What Is Resmetirom and Why Does Magnesium Come Up?

Resmetirom is a first-in-class, liver-targeted thyroid hormone receptor beta (THR-beta) selective agonist approved by the FDA on March 14, 2024, for adults with non-cirrhotic metabolic dysfunction-associated steatohepatitis (MASH) and moderate-to-advanced liver fibrosis (F2-F3) [1]. It reduces hepatic fat by mimicking thyroid hormone action specifically in liver tissue while sparing the heart, bone, and muscle from systemic thyroid effects [2].

Magnesium enters the conversation for two reasons. First, MASH patients commonly use proton pump inhibitors (PPIs) for gastroesophageal reflux and thiazide or loop diuretics for hypertension or edema. Both drug classes are well-documented causes of hypomagnesemia [3]. Second, magnesium itself has direct relevance to insulin sensitivity and hepatic lipid metabolism, which are the same biological processes resmetirom is working to correct.

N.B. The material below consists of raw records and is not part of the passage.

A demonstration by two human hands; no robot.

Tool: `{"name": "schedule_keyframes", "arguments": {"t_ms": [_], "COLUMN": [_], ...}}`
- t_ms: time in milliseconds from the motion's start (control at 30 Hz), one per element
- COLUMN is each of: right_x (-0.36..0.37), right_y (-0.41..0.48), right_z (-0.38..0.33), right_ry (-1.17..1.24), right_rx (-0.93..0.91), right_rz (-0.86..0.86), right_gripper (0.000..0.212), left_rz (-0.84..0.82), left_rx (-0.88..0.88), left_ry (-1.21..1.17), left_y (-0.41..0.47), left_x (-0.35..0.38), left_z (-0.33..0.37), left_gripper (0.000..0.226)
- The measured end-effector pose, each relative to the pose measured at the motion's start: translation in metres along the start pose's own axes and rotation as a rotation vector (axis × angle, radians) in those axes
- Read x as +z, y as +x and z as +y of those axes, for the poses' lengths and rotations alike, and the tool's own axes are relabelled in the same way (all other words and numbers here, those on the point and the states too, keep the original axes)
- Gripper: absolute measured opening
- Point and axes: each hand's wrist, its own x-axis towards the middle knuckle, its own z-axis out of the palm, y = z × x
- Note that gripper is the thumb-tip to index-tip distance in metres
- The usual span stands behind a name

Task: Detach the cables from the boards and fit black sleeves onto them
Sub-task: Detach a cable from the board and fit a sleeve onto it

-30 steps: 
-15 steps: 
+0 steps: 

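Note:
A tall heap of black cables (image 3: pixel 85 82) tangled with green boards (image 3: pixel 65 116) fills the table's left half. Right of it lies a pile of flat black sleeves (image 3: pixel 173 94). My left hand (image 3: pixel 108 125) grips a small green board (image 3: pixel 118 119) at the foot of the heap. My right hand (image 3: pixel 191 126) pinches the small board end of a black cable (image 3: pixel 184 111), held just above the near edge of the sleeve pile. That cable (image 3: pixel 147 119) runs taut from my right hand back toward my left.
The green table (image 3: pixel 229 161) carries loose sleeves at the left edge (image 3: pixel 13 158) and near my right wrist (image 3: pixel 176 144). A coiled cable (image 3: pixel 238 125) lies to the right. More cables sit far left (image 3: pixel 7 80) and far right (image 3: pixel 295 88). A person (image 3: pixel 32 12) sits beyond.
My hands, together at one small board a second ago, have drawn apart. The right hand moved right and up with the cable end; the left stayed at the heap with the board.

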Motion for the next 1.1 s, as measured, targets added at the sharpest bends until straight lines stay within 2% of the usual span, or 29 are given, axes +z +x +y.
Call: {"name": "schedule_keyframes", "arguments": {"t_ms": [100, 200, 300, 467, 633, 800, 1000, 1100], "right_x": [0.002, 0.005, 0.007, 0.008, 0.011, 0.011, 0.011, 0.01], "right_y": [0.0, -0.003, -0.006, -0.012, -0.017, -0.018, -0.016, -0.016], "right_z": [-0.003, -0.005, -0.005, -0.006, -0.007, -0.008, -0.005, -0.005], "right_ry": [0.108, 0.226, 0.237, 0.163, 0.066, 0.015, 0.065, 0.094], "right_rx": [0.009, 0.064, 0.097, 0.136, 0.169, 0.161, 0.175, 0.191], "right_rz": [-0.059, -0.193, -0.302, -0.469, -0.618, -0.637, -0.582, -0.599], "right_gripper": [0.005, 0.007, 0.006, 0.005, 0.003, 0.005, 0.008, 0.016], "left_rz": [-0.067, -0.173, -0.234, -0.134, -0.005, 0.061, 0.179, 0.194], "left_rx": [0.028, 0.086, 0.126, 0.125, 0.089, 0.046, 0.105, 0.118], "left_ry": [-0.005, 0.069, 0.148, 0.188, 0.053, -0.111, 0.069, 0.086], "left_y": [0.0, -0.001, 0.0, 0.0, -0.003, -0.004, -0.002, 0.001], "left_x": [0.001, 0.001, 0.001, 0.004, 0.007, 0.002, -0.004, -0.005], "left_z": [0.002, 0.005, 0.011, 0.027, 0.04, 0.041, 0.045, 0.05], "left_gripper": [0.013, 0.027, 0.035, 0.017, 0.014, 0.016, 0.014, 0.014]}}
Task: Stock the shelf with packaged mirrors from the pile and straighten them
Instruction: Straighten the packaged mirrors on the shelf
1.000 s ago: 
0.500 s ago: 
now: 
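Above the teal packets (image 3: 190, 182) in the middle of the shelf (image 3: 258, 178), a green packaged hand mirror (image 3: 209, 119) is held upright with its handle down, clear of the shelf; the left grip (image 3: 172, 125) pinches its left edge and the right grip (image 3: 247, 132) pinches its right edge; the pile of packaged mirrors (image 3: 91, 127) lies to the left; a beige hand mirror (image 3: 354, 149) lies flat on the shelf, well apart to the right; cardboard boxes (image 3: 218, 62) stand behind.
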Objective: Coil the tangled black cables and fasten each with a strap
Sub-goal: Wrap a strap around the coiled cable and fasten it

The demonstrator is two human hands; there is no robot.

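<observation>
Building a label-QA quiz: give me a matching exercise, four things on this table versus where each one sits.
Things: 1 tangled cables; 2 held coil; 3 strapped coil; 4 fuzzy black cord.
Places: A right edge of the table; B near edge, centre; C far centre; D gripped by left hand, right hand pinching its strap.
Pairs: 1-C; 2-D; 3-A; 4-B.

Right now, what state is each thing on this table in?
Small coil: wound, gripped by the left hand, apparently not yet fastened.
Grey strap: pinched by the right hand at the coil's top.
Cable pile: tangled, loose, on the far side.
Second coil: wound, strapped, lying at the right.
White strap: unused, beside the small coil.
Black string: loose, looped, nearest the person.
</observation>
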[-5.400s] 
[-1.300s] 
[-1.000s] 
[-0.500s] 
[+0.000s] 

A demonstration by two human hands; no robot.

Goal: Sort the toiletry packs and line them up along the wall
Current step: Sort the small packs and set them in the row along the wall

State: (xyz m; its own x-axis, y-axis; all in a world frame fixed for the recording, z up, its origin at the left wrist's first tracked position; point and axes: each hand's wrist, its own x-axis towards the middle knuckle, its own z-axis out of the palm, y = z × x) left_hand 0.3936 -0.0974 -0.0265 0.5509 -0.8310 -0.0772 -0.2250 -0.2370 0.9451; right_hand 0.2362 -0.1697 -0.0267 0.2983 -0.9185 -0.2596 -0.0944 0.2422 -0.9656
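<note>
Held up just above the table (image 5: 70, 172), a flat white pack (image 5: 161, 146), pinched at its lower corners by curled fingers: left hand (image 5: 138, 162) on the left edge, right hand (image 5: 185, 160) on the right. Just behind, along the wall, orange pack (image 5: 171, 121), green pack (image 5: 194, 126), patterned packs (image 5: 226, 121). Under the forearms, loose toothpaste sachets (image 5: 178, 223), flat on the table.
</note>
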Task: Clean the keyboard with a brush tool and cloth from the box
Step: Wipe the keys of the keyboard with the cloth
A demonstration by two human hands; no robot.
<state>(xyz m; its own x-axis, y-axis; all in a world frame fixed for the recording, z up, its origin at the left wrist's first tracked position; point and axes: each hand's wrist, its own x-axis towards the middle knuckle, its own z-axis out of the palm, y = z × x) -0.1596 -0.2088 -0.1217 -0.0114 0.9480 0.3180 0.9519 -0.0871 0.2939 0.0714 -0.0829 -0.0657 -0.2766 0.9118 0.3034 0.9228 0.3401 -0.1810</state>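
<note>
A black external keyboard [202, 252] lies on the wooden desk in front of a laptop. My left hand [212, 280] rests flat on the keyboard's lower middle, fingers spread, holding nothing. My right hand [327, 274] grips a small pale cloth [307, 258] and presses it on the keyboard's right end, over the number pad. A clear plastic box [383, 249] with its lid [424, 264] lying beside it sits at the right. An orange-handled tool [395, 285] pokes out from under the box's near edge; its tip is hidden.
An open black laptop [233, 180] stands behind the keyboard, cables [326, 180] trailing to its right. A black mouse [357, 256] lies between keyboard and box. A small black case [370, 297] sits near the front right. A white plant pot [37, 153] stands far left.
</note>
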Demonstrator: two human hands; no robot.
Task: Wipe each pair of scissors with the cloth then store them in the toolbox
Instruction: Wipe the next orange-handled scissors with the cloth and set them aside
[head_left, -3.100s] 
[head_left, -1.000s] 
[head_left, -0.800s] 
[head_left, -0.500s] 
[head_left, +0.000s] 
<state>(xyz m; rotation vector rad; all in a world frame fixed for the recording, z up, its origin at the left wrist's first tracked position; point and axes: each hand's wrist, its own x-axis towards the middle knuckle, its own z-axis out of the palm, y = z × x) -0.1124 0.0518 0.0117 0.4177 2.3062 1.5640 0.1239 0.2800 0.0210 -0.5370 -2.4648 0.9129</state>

Resmetirom's Mechanism in Brief

Resmetirom binds selectively to THR-beta in hepatocytes, increasing fatty acid beta-oxidation, reducing de novo lipogenesis, and improving low-density lipoprotein receptor recycling [2]. In MAESTRO-NASH (N=966), resmetirom 100 mg produced MASH resolution in 25.9% of patients versus 14.2% placebo (P<0.001) and fibrosis improvement of at least one stage in 24.2% versus 14.2% placebo (P<0.001) [4].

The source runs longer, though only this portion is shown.